Islamic State (IS, also known as ISIS or ISIL) militants have destroyed an almost 2,000-year-old arch in the ancient city of Palmyra.
It is the latest victim in the group’s campaign to obliterate historic sites across the territory it controls in Iraq and Syria.
The Arch of Triumph was one of the most recognisable sites in Palmyra, the central city affectionately known by Syrians as the "Bride of the Desert," which the IS group seized in May.
The monumental arch sat atop the famed colonnaded streets of the ancient city, which linked the Roman Empire to Persia and the East.
The Britain-based Syrian Observatory for Human Rights said the IS group blew up the arch but left the colonnades in place.
An opposition activist who uses the name Khaled al-Homsi also posted on Twitter late Sunday that the militants destroyed the arch. Al-Homsi was a nephew of Khaled al-Asaad, the 81-year-old antiquities scholar and long-time director of the Palmyra site who relatives and witnesses say was beheaded by IS militants in August.
Palmyra's sprawling ancient complex, which also includes remains of temples to local gods and goddesses, has been under attack from the Islamic State group. The Sunni extremists impose a violent interpretation of Islamic law across a self-declared "caliphate," declaring such ancient relics promote idolatry and saying they are destroying them as part of their purge of paganism.
However, they are also believed to sell off looted antiquities, bringing in significant sums of cash.
In recent weeks, IS militants blew up two famed temples in Palmyra. Satellite images showed the temples, each nearly 2,000 years old, reduced to rubble. Three ancient tower tombs were also eradicated.
The temple of Baalshamin, a structure of giant stone blocks several stories high fronted by six towering columns, was dedicated to a god of storm and rain - the name means literally "Lord of the Heavens."
The even larger and slightly older Temple of Bel, dating back to 32 AD, was a unique merging of ancient Near Eastern and Greco-Roman architecture. It was dedicated to the Semitic god Bel and is considered one of the most important religious buildings of the first century.
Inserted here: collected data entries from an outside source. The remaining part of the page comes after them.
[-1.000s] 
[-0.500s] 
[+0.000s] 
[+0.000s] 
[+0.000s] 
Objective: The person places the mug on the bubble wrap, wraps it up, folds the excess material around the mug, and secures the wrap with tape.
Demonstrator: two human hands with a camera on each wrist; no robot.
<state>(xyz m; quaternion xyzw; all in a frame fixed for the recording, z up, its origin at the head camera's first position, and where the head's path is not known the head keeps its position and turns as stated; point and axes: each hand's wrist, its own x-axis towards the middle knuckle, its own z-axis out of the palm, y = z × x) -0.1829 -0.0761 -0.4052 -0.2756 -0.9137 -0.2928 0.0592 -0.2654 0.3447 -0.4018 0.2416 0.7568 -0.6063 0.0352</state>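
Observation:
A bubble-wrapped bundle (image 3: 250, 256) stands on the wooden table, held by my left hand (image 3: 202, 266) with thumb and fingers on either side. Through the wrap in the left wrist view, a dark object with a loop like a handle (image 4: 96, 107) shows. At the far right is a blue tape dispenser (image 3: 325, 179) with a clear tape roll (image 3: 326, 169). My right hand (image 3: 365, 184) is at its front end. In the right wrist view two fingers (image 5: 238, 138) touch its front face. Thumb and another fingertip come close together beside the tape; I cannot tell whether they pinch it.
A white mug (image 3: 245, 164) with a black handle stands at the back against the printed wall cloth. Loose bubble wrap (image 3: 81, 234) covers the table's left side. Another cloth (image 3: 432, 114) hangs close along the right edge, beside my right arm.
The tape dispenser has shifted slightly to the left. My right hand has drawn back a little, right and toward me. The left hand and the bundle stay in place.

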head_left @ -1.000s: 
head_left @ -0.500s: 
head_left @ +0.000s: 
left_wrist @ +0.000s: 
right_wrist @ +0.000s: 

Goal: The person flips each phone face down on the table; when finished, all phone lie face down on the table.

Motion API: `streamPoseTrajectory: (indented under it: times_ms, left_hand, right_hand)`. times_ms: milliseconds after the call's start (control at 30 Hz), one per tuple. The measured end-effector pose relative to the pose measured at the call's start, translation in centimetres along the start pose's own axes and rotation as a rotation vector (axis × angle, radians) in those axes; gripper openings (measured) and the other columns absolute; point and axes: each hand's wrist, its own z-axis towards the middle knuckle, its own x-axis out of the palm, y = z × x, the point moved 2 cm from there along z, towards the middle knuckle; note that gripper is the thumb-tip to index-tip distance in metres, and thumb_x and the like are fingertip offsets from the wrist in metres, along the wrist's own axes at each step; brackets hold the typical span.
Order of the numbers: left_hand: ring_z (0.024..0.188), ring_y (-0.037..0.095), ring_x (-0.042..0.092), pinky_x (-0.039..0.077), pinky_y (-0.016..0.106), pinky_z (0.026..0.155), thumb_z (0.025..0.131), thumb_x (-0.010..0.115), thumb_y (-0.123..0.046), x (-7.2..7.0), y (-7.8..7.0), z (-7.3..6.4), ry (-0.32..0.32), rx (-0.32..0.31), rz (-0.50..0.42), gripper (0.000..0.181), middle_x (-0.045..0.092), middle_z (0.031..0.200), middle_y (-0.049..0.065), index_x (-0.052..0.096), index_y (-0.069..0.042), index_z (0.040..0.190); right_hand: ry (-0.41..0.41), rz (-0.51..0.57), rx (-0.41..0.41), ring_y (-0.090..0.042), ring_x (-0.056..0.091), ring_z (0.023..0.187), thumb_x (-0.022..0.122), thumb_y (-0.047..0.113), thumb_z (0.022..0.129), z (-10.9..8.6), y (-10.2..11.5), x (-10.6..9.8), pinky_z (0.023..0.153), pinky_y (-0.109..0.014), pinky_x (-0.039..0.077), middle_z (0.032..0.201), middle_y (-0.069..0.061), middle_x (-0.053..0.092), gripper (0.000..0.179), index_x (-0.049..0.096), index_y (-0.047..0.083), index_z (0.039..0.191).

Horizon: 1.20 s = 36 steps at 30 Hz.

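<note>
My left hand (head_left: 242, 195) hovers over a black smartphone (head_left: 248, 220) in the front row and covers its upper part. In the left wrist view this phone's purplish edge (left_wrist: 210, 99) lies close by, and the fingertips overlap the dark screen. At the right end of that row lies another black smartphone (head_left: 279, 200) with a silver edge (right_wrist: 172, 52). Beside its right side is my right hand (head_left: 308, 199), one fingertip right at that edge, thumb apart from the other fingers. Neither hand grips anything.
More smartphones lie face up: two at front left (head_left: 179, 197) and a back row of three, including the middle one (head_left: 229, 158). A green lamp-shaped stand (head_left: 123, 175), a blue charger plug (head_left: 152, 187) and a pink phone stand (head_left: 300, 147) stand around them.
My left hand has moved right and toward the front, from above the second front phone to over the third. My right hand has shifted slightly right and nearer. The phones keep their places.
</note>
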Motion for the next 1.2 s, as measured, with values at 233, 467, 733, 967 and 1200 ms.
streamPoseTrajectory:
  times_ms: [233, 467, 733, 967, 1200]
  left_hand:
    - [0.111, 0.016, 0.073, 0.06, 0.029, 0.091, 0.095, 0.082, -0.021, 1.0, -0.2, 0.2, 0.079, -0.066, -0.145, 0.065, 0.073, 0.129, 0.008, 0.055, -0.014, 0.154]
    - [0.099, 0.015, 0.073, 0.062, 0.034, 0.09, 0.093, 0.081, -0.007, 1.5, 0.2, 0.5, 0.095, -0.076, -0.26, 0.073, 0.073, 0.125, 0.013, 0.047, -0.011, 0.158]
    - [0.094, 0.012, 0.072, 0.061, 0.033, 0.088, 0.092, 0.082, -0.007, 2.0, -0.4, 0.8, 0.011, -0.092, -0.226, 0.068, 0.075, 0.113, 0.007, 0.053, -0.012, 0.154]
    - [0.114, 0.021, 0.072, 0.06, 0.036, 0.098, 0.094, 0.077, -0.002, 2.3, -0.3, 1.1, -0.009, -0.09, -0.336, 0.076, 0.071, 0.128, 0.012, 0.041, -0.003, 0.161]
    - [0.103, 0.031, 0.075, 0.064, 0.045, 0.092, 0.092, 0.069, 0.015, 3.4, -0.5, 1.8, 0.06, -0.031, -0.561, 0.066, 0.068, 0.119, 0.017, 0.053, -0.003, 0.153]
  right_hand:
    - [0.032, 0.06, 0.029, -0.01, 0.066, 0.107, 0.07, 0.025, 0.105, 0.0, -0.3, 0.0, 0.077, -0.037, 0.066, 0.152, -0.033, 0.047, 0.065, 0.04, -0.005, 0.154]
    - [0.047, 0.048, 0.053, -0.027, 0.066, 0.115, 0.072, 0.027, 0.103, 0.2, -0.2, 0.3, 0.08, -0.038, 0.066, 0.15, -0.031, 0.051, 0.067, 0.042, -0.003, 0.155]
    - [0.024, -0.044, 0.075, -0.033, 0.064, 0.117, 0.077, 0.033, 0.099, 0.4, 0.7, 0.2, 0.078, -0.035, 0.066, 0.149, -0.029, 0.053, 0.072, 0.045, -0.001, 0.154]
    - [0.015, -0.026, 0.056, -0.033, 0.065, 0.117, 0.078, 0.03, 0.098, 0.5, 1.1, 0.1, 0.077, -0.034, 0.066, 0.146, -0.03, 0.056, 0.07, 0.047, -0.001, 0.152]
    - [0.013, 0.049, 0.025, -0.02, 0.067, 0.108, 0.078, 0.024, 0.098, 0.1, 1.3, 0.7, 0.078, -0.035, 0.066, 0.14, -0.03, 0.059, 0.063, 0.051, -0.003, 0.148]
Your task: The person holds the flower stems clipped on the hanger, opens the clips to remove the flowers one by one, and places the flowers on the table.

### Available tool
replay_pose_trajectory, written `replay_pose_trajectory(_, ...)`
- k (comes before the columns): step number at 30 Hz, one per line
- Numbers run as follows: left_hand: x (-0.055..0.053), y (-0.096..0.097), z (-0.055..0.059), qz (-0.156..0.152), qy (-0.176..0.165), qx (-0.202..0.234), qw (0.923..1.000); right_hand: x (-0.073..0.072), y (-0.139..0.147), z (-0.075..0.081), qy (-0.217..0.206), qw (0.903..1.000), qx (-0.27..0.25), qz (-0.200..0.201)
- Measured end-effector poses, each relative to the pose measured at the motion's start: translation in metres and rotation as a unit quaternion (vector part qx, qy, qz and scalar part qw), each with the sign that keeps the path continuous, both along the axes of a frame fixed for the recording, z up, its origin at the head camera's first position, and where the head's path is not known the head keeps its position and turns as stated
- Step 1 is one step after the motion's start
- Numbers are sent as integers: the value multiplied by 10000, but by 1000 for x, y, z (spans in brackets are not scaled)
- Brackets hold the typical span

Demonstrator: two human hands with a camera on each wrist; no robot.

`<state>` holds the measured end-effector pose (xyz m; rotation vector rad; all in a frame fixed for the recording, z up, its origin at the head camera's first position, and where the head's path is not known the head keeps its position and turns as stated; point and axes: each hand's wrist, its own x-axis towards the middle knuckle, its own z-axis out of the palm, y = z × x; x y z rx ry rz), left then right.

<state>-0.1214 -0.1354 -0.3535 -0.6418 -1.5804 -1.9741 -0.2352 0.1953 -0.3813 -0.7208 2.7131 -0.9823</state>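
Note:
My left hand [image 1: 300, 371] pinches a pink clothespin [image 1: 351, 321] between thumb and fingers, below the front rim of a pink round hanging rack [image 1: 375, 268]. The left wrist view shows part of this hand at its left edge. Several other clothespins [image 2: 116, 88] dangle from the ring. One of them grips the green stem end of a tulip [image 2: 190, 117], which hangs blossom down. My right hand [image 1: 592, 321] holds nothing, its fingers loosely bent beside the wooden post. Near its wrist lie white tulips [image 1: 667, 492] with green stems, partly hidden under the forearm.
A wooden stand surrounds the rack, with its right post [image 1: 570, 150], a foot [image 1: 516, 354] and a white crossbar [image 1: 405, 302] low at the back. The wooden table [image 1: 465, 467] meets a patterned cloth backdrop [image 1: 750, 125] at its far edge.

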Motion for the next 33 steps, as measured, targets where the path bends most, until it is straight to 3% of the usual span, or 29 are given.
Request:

The temple consisted of a central shrine within a colonnaded courtyard with a large gateway, within a complex that has other ruins, including an amphitheater and some tombs.
The Islamic State group's targeting of priceless cultural artifacts has sparked global outrage and accusations of war crimes. In addition to pre-Islamic sites, the militants have also targeted churches, mosques and museums.
UNESCO, the U.N. heritage agency, has called the destruction an "intolerable crime against civilization."
Before the outbreak of Syria's war in March 2011, Palmyra's UNESCO heritage site was one of the top tourist attractions in the Middle East.
Heritage sites have been damaged constantly since Syria's war began. Syrian government officials say they have transferred some 300,000 artifacts to safe places in recent years, including from IS-controlled areas.